[clangd] Performance improvements and cleanup

- Inline SymbolID hashing to header
- Don't collect references for symbols without a SymbolID
- Store referenced symbols, rather than separately storing decls and
  macros.
- Don't defer ref collection to end of translation unit
- Perform const_cast when updating reference counts (~0.5% saving)
- Introduce caching for getSymbolID in SymbolCollector. (~30% saving)
- Don't modify symbolslab if there's no definition location
- Don't lex the whole file to deduce spelled tokens, just lex the
  relevant piece (~8%)

Overall this achieves ~38% reduction in time spent inside
SymbolCollector compared to baseline (on my machine :)).

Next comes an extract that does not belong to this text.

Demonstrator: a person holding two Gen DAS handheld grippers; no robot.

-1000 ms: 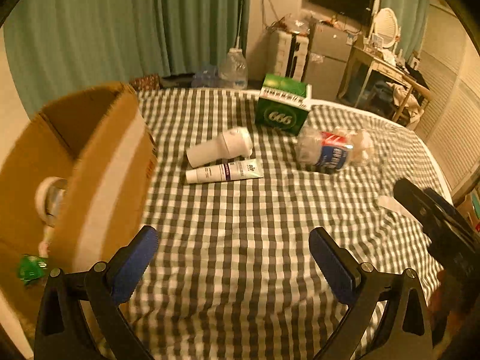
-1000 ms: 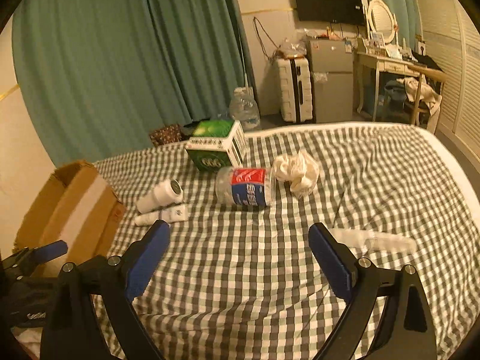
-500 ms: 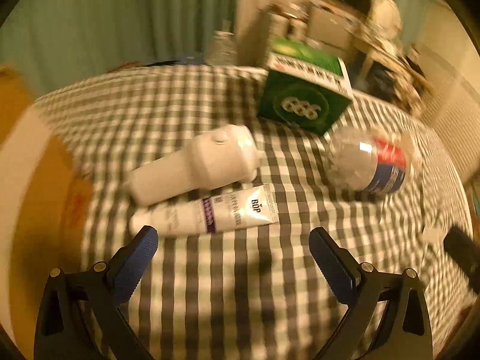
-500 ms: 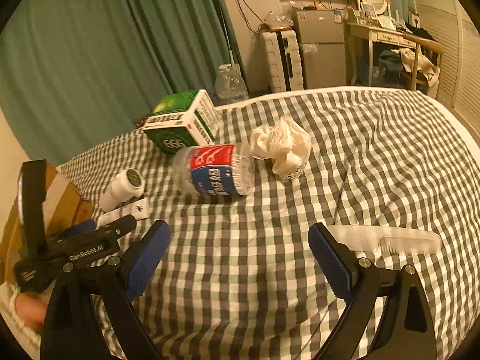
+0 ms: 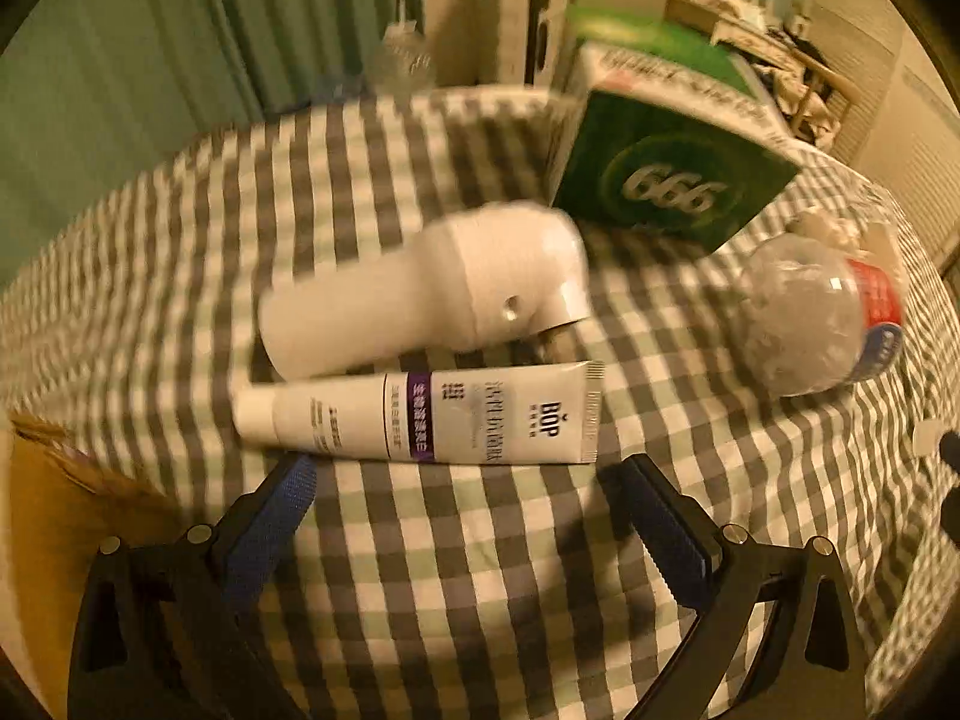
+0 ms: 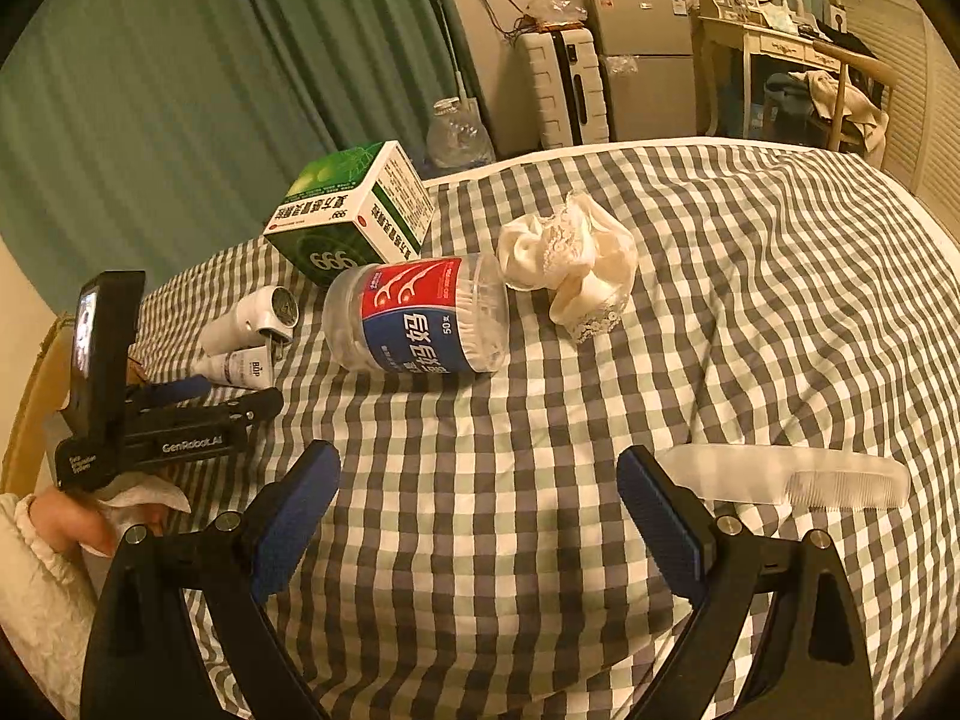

I'd expect the last optimization to affect dynamic index a lot more, I
was testing with clangd-indexer on clangd subfolder of LLVM. As
clangd-indexer runs indexing of whole TU at once, we indeed see almost
every token from every source included in the TU (hence lexing full
files vs just lexing referenced tokens are almost the same), whereas
during dynamic indexing we mostly index main file symbols, but we would
touch the files defining/declaring those symbols, and lex complete files
for nothing, rather than just the token location.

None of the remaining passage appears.